文雅洁从书包里掏出书本,一本一本翻起来,看见水天昊站着不动,瞪眼道:“你咋不翻?”
水天昊笑道:“我不知道在哪儿?”
文雅洁生气道:“不知道在哪,才让你翻,要是知道,让你翻啥?丫头回来,是不是准备告状?”
水天昊笑道:“你这么做,虽然不的道,但都是为了她,就怕你不注意说漏嘴,以后孩子更不相信你了。”
文雅洁翻遍所有书本,没有翻出那两张纸条,抽屉翻了个遍,还是没有找到“证据”,自言自语道:“上次动了她的书包,是不是发现了?书本放回原位,应该不会发现,那几张纸条呢?”
她熟练的将书本装进书包,抽屉回复原样,自言自语念叨着什么,水天昊瞟她一眼:“说不定丫头没看,早就扔了。”
“纸条压得展展的,不可能不看。”
“纸条上写些啥?”
“给你说过了,小男孩的求爱信,都说喜欢她。”
“从字体看,一个男孩,还是两个男孩?”
“好像是两个男孩。”
“哎哟,我丫头跟你一样挺有魅力。我说什么,学得好不如嫁得好,找个好婆家,照样可以过上好日子。”
“现在的孩子都是势利眼,小男孩看上的肯定不是她这个人,而是她这个家。这些屁男孩想得多远,将来长大,攀上你这棵大树,讨个好前程。”
“多大点孩子,能想那么远?以我看,八成是为了好玩。”
“不管怎么说,她还是一个学生,要以学习为主,小男孩老是给她递纸条,能不影响学习么,万一学坏了怎么办,你还不是要怪我?”

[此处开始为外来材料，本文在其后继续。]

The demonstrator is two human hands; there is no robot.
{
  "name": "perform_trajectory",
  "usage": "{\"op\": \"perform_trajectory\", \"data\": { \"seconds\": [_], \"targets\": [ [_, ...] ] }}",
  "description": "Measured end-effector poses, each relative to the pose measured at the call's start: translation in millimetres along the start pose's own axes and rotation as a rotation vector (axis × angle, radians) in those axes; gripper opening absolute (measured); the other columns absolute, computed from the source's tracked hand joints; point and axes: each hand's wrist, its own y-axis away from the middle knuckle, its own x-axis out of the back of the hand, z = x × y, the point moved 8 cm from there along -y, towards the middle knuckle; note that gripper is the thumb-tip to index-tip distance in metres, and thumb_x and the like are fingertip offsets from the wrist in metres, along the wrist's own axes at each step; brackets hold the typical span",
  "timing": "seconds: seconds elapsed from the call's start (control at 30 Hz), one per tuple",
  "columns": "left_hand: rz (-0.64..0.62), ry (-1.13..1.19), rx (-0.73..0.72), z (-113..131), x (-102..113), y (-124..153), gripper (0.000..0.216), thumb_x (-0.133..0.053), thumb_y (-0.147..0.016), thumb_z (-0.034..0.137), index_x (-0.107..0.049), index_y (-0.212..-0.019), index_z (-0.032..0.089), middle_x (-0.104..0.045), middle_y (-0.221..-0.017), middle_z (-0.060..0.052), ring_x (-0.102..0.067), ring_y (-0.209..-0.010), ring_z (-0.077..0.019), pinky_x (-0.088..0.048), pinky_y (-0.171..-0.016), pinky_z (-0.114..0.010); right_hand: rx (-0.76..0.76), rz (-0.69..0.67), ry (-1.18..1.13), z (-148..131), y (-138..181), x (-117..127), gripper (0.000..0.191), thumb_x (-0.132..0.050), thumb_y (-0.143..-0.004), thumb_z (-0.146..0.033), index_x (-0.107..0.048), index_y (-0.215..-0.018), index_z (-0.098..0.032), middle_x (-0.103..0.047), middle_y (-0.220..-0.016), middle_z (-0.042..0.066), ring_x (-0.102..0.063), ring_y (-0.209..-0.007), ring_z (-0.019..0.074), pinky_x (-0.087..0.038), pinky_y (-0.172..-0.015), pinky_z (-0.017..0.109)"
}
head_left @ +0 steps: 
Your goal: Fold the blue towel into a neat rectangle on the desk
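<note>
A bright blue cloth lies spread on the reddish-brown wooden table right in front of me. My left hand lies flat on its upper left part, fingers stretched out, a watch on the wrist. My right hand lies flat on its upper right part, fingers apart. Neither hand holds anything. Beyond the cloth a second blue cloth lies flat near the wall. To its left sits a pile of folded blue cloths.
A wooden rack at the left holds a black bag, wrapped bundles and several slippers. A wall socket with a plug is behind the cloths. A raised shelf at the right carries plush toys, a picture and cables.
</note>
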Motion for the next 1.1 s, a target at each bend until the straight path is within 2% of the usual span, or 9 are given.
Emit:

“孩子大了不由娘,真要是学坏了,那也是她的造化。不过,你要是发现什么不正常,不管不问,会认为你这个娘不关心她,就会明目张胆的跟你做对,母女关系就不好相处了。以老夫之见,你还是旁敲侧击的问问她,听听她是什么意思。你这么做,她会理解的,说不定,以后有啥话,主动找你说呢。”
水天昊、文雅洁怕丫头早恋,非常担心,以前的那两张求爱信,不晓得她是如何处理的,当着丫头的面不好多问。要是知道父母偷窥她的隐私,心理上防备起来,有什么问题更不易发觉了。两人想不出什么好办法。
文雅洁没去单位上班,等着办理退休手续,移交地方社保部门养老。